US lawmakers moved closer to finding a solution to increasing debt ceiling limit.

In the accounts of ECB’s September 8-9 meeting, Governing Council members concurred with the assessment that “an accommodative monetary policy stance remained”. Also, “policy support from a sustained pace of net purchases under the PEPP, along with the other instruments and the recalibrated forward guidance, was deemed essential”.

Despite a dismal US NFP data, Euro could not take control as EU economic data is worsening compared to US data. Also, Fed is at least conscious of the need to begin QE tapering. ECB seems comfortable in maintaining surplus liquidity. Supply bottlenecks and soaring energy prices are disruptive to economic scenario and inflation. US CPI and retail sales are key data events for this week.                                          
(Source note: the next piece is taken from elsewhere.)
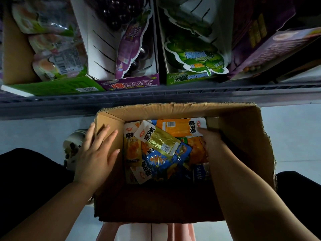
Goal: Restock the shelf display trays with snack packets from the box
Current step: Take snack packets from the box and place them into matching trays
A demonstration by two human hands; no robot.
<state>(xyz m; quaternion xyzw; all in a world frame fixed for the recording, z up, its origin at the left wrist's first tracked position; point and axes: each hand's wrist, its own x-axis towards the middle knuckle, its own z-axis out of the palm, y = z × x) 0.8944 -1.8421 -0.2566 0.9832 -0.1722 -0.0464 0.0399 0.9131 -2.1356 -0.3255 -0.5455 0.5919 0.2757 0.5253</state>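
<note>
Left hand [97, 152] lies flat, fingers straight, pressed on the left wall of the open brown cardboard box [243, 133]. Right hand [211, 143] is down inside the box, fingertips at the long orange snack packet [180, 127]; the grip is hidden, so can't tell if it's clamped. Loose orange, blue, gold and white snack packets [156, 153] cover the box bottom. Printed cardboard display trays [128, 83] sit on the grey shelf [156, 96] just beyond the box.
</note>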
Currency range forecast: USDINR: 74.50/74.35(support)-75.35(Resistance), EURINR: 85.75 (support), 

87/87.25(Resistance), GBPINR: 101/100.40.(support), 102.50- Resistance, JPYINR: 66-68.50.   

Suggestion: Cover USD import payables on dips to 74.50. Receivables can be monitored and hedging can be initiated at 75.18/75.35. EURINR receivables can be hedged closer to 87+. GBPINR receivables hedging can be done at around 102.50.